Following the high volatility in March, April's price adjustments have gradually returned to being influenced by supply and demand fundamentals. Coupled with fluctuations in PVC prices during the month, new order placements from end-users have gradually weakened, with operating rates and demand declining. Buyers have adopted a cautious stance, maintaining small-volume purchases for essential needs. Consequently, trading volume in the DOP market has gradually decreased, making it difficult to sustain high prices. However, due to significant cost pressure, market prices have been oscillating within the range of RMB 10,100-10,200/ton since mid-month.
Slow Concessions on Feedstock Squeeze DOP Profit Margins
Recently, the price of feedstock octanol in the Shandong market has fluctuated within the range of RMB 9,000-9,200/ton. Meanwhile, the price of ortho-phthalic anhydride (OPA) has remained persistently high. Although the price of naphthalene-based phthalic anhydride (NPA) has fallen, the DOP market still faces high cost pressure. As of April 22nd, the monthly average profit for DOP in the Shandong region has dropped to around RMB 153/ton, with daily profits showing a continuous downward trend, currently reduced to RMB 34/ton. The decline in feedstock market prices has been slow. However, since mid-month, DOP transactions have continued to weaken. Under a market pattern where major suppliers continue to offer concessions to promote sales, DOP profit margins still show signs of further compression.

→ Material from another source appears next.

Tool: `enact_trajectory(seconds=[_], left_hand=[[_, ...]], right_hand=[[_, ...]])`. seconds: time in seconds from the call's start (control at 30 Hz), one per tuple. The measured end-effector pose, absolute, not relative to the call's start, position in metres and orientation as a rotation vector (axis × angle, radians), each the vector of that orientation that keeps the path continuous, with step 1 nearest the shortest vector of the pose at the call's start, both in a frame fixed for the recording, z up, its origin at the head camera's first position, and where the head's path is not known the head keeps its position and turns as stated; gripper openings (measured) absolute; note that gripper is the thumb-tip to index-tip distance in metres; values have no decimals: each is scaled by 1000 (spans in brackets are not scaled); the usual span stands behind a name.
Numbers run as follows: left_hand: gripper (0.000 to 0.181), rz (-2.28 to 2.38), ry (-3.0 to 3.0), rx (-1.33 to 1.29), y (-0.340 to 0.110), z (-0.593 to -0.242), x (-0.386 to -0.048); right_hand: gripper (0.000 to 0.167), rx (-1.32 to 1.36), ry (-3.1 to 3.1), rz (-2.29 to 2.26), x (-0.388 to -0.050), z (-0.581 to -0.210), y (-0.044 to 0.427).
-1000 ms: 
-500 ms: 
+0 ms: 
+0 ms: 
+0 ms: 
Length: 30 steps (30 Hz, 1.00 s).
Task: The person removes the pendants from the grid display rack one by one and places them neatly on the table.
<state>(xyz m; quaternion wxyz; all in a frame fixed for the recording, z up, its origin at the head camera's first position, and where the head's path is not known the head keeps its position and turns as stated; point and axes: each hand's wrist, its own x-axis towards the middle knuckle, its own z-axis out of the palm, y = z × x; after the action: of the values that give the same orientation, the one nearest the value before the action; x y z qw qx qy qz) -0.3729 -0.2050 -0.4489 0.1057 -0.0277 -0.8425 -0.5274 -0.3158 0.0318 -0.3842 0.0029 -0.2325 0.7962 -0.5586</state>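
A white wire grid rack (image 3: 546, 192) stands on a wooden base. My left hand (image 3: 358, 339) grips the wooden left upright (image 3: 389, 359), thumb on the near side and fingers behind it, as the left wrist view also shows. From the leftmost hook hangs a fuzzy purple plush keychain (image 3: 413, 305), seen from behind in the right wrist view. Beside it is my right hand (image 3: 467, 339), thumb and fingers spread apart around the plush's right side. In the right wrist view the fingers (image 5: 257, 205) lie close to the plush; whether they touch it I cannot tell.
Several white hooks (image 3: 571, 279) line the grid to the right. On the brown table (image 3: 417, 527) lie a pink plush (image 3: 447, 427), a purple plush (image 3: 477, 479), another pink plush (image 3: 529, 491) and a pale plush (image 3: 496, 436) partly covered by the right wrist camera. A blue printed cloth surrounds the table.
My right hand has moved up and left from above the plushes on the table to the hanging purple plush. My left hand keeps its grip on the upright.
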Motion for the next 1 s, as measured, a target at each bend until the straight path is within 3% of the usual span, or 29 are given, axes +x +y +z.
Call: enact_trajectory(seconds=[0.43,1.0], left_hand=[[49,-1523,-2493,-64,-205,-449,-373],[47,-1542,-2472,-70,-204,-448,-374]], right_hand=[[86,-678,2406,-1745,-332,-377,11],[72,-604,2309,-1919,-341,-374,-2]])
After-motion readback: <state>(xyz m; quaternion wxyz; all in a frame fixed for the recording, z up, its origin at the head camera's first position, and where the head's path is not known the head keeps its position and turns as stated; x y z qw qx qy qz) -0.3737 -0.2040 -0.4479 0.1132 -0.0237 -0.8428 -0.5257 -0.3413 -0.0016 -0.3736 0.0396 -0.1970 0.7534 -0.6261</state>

Declining Profits Gradually Impact DOP Operating Rates
In March, with relatively favorable profit levels, DOP capacity utilization rates mostly operated stably between 65-68%. As profit margins gradually declined in April, multiple plants reduced production, including Yimeide, Zhenjiang Li Cheng, Zhejiang Hongbo, and Lanfan. Following the shutdown of the Haiyou plant in mid-month, DOP capacity utilization fell to around 55%, prompting the market to begin digesting inventories in some regions. Although operating rates recovered to around 60% after idled plants resumed production, with further compression of profit margins expected, capacity utilization is projected to potentially drop to the 50-55% range. However, inventory levels remain high in some market regions, indicating that supply remains ample.
Approaching May Day Holiday, DOP Still Faces Sales Pressure
From the perspective of the feedstock market, the phthalic anhydride market shows a trend of increasing inventory, with sluggish high-price transactions, suggesting further potential price declines. Although octanol prices are stable, at current levels, plasticizer plants are already showing resistance to buying, and the octanol market also has expectations of price reductions to boost sales. A slight downward shift in DOP costs may provide some room for price adjustments.
With only six working days left before the May Day holiday, DOP market supply remains ample. To alleviate inventory pressure during the holiday period, major DOP suppliers still have a need to actively destock and advance shipments. However, current new order increments from end-users are insufficient, with demand for plasticizers declining significantly. Furthermore, some users also have plans for holiday shutdowns, potentially reducing pre-holiday stocking activities. Overall, the DOP market faces considerable sales pressure. Against the backdrop of weak demand support, DOP market prices are likely to show further signs of softening.